Yes, correct. It goes both ways.
he should claim me, then and since I do not devote my ego to his', I am not his property
Except that capitalism creates the value of labor. It has nothing to do with some objective force. Labor is valued by people who value commodities, since labor is what creates them. Stirner never states anything objective value. Again, you're seeing things that aren't there still.
You're still missing the point. There is no "should". Either you appreciate being your own, or you don't. The capitalist is likewise not his own. The capitalist does not have the option to not make profit, compete, or exploit. The moment he does, he ceases to be a capitalist.
Stirner uses exploitation much in the same way Marx uses it, albeit Marx was much, much, much, more thorough. It describes a mechanism of capitalism.
No, he even says >if they once became thoroughly conscious of it and used it
They aren't even conscious of it, so there is no reason to infer that.
The sleepwalker is under the illusion that he's satisfying some need in his dream. Not really any different.
He is not free to take the satisfaction the capitalist accrues from it. It's not his and he has to give it up. He doesn't get the full fruits of his labor. Again, this is from the perspective of laborer who values his labor.
No, not me particularly, and I don't know Nietzsche well enough to agree or disagree. I'll give you the quote, and perhaps a more knowledgeable person can put it into the context of what you're saying.
Stirner confirmed for homosexual?
Gender is a spook. Stirner was bi master race.
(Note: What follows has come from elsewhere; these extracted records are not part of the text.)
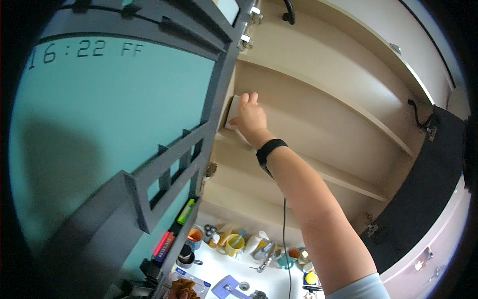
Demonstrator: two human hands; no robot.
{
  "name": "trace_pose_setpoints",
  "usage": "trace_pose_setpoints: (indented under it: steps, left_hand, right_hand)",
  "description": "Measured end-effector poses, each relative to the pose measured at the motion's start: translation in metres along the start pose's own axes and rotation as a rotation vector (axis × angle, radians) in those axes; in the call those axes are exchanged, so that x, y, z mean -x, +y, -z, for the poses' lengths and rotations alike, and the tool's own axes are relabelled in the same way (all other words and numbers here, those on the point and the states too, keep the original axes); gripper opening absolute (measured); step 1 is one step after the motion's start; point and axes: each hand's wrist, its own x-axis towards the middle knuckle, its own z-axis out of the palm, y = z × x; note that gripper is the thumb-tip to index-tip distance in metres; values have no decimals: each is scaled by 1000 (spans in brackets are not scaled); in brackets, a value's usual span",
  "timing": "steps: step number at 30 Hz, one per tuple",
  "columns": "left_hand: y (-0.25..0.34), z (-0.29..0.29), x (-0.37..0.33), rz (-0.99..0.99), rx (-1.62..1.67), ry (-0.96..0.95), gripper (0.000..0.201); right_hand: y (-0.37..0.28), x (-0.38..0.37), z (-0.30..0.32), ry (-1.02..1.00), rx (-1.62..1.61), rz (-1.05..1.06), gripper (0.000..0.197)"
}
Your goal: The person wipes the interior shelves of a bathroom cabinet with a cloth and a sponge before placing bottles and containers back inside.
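My right hand (251,117), with a black band on its wrist, reaches up into the open cabinet. Its fingers are closed on a flat white object (232,110) at the left end of a middle shelf (318,172). The hand covers much of that object, so its kind is not clear. Low in the view, at the bottom edge, a crumpled brown cloth (182,288) shows with a small bit of my left hand (185,295) at it. The rest of that hand is out of the picture.
A teal and dark grey door panel (124,119) fills the left side. Below stand a yellow mug (235,244), an orange-lined cup (194,236), a faucet (266,261) and several bottles. A black cable (284,229) hangs down. An open door (418,199) is at the right.
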Motion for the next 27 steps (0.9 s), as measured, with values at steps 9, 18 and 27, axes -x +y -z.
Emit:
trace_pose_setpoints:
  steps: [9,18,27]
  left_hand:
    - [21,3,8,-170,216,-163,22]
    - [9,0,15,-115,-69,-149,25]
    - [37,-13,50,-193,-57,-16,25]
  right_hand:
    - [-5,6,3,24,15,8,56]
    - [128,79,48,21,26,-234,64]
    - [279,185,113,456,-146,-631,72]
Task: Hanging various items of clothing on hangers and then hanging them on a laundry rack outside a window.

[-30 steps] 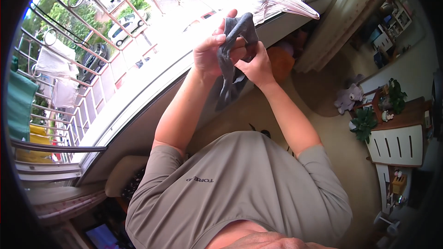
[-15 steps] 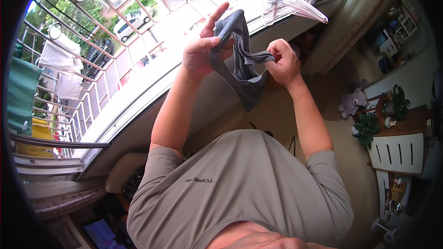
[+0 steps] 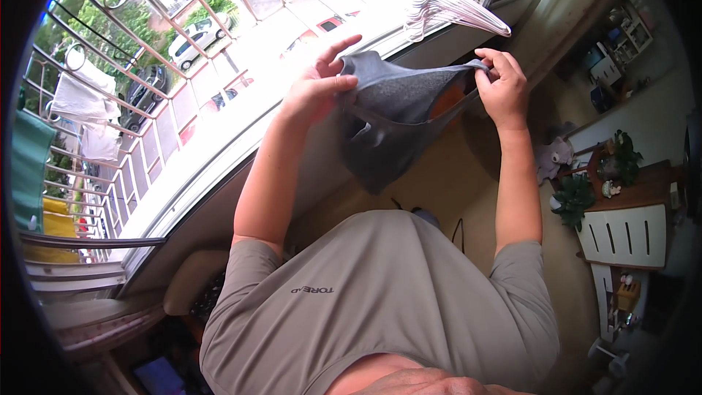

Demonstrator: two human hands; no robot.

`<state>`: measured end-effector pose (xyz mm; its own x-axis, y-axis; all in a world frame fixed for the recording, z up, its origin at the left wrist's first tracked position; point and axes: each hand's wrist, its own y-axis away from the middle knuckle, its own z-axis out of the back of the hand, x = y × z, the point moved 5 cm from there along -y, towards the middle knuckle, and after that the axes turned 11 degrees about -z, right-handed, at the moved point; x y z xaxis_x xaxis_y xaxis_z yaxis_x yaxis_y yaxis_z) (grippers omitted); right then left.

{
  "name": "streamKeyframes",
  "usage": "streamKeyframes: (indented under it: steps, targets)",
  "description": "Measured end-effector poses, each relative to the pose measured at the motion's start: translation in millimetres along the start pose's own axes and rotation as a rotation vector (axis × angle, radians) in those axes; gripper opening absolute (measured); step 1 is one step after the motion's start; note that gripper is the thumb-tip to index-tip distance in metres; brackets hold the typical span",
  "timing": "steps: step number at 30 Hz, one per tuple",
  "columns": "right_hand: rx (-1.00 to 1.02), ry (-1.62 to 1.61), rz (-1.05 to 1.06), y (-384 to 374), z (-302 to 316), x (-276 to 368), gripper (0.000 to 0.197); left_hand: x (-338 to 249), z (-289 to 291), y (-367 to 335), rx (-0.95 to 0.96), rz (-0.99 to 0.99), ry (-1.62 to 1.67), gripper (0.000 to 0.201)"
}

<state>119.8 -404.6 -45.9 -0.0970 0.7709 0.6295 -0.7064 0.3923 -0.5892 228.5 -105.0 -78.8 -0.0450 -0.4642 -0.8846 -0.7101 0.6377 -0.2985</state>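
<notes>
A dark grey piece of clothing, apparently a pair of underpants (image 3: 387, 117), hangs stretched between my two hands in front of the window ledge. My left hand (image 3: 316, 89) grips its left edge with the thumb on top, the index finger pointing up and away; the other fingers are partly behind the cloth. Between thumb and fingers, my right hand (image 3: 504, 91) pinches the upper right end of the band. An opening gapes in the fabric near the right hand, and something orange shows through it. The lower part droops loosely.
White hangers (image 3: 457, 16) lie bunched on the bright window ledge beyond my right hand. Metal window bars (image 3: 157, 11) run along the far left, with white clothes (image 3: 84, 99) and a green cloth (image 3: 31, 168) hanging there. A curtain (image 3: 537, 36) and a plant (image 3: 574, 201) are right.
My right hand has moved right and slightly up, pulling the underpants wider. They were bunched and twisted before and are spread out now. My left hand has come down a little.
</notes>
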Motion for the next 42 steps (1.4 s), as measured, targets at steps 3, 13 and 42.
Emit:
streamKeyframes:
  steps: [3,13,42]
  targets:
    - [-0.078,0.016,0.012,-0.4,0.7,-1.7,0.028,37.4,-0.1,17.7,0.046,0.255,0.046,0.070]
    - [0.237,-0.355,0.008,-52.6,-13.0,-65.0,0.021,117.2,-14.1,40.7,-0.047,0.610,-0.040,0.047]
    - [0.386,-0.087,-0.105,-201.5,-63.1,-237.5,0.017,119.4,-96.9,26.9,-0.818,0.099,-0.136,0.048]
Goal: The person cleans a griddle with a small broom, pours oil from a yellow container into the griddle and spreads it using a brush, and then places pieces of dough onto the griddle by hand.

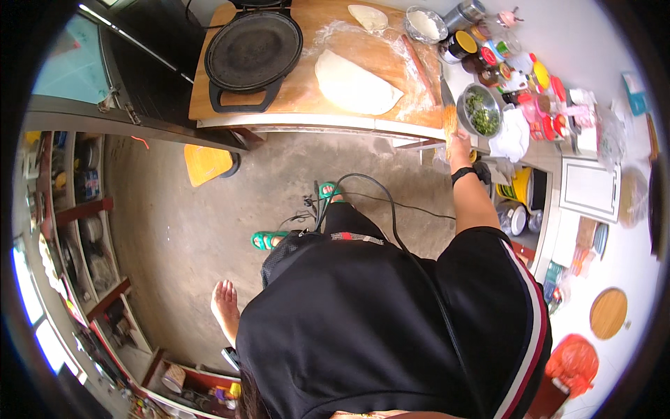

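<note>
My right hand is closed around a straw-coloured brush at the right corner of the wooden board. A metal bowl of chopped greens stands just right of it. My left hand hangs at my side over the floor, fingers extended, holding nothing. On the floured board lie a large folded half-round of dough, a smaller piece of dough and a wooden rolling pin. The round black electric griddle sits opened at the board's left. A knife lies near the brush.
Jars and bottles crowd the counter at right, near a plastic-covered bowl of white contents and a white cloth. A yellow-topped stool stands below the board at left. A black cable runs past my body; shelves line the left side.
</note>
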Demonstrator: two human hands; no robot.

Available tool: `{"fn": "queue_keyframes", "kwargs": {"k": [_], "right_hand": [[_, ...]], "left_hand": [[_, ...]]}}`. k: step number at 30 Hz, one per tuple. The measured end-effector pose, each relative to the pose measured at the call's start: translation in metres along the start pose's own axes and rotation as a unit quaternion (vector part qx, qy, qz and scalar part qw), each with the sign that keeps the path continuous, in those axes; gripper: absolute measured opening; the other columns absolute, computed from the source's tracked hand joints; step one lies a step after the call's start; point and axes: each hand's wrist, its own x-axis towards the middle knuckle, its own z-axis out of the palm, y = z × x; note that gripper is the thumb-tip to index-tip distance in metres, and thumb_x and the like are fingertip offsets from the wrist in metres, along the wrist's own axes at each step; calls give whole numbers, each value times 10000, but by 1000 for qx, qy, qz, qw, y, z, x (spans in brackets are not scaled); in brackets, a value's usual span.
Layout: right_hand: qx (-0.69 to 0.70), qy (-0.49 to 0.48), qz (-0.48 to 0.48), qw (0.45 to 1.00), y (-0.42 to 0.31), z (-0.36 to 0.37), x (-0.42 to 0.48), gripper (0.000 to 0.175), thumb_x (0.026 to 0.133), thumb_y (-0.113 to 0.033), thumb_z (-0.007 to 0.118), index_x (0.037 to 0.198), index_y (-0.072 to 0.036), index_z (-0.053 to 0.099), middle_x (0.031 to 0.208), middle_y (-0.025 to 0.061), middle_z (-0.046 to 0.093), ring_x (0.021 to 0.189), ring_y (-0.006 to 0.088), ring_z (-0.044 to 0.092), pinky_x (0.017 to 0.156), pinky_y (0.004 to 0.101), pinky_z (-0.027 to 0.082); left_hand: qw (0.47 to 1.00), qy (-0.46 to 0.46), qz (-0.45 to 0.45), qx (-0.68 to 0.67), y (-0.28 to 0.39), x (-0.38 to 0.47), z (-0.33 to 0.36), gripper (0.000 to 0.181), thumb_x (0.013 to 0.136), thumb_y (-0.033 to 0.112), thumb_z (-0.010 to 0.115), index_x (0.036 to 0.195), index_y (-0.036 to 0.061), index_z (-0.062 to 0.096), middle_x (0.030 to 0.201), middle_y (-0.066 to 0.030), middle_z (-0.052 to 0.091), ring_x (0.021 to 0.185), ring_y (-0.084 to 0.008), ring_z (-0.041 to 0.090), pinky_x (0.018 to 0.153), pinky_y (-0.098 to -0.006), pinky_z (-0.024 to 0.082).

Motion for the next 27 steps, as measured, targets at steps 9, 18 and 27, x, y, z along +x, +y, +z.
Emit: {"fn": "queue_keyframes", "kwargs": {"k": [9, 18, 27], "right_hand": [[-272, -88, -219, 933, -38, 37, 63, 405, 794, -180, 567, 1174, -43, 595, 1102, 240, 613, 1090, 393, 538, 949, 432, 418], [-312, -106, -91, 940, -38, 13, -12, 301, 778, -108, 536, 1034, 17, 638, 1036, 254, 603, 1010, 390, 581, 869, 426, 459], [-474, -163, -153, 851, -71, 52, -107, 319, 752, -214, 538, 870, 49, 674, 925, 274, 645, 976, 382, 625, 799, 418, 496]], "left_hand": [[992, 5, 100, 76, -8, -87, 89, 355, 968, 207, 494, 1218, -44, 510, 1137, -193, 616, 1005, -277, 640, 818, -326, 531], [993, 10, 118, 11, -21, -82, 24, 327, 964, 225, 510, 1199, -2, 527, 1091, -147, 637, 983, -235, 643, 812, -318, 517], [987, 23, 60, -146, -35, -22, -108, 434, 959, 233, 505, 1291, -43, 462, 1273, -214, 537, 1166, -301, 549, 997, -403, 430]]}}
It's not a particularly difficult or extraordinarily long book. You don't have a voluminous corpus of literature of his to read before you can understand it, he even says he set his cause on nothing FFS.
I can confirm that Stirner's egoist love in particular, and overall approach to ethics in general, is in no way slave morality.
But perhaps some people need to be reminded that Nietzsche was even accused of plagarizing Stirner.
Penises and vaginas aren't ideas that only exist within the minds of the people who believe in them.
No, but the idea that soemone should act a certain way because of his sex is.
I said gender, not sex.
Anyone who messes with genders or falls outside of the biological norm will have a hard time procreating and passing on genes.
Snowflaked to death.
Irrelevant, both to this conversation and to reality. Your genes are worth jack shit, not all individuals of a species need to breed, the worthwhile parts of humans aren't passed on genetically, and gender deals with far more than just getting laid.
TL;DR lose the spooks
Yeah, the ones that don't scratch their heads in confusion when they see the biological counterpart.
Was that supposed to be banter? I couldn't tell over the sound of you not having an argument.
No, that was supposed to be biology 101.
You can't very well procreate very easily when you don't know what to do with the opposite sex, or "gender".
Ah, I See the "aren't" now, read that as "are" before.
Because the only way to pass on genes is by procreation.
Also, no, gender is always about sexuality, and there are only two sexes.
If you mess about with that then your evolutionary fitness goes down, down, down.
You can call yourself a pangender bifocal demiyacht and have a "unique identity" because of that, but you'll be nothing but an evolutionary dead end unless you combine babybatter and egg.
And spreading through "idology" like "messing with genders" is anything but "worthwhile" since it weaknes evolutionary fitness.
At the end of the day, the breeders are the only people that matter, to anyone who wants to pass on anything.
Stirnerism was a mistake, it's nothing but a forced /lit/ meme that no one outside Cambodian pottery forums cares about.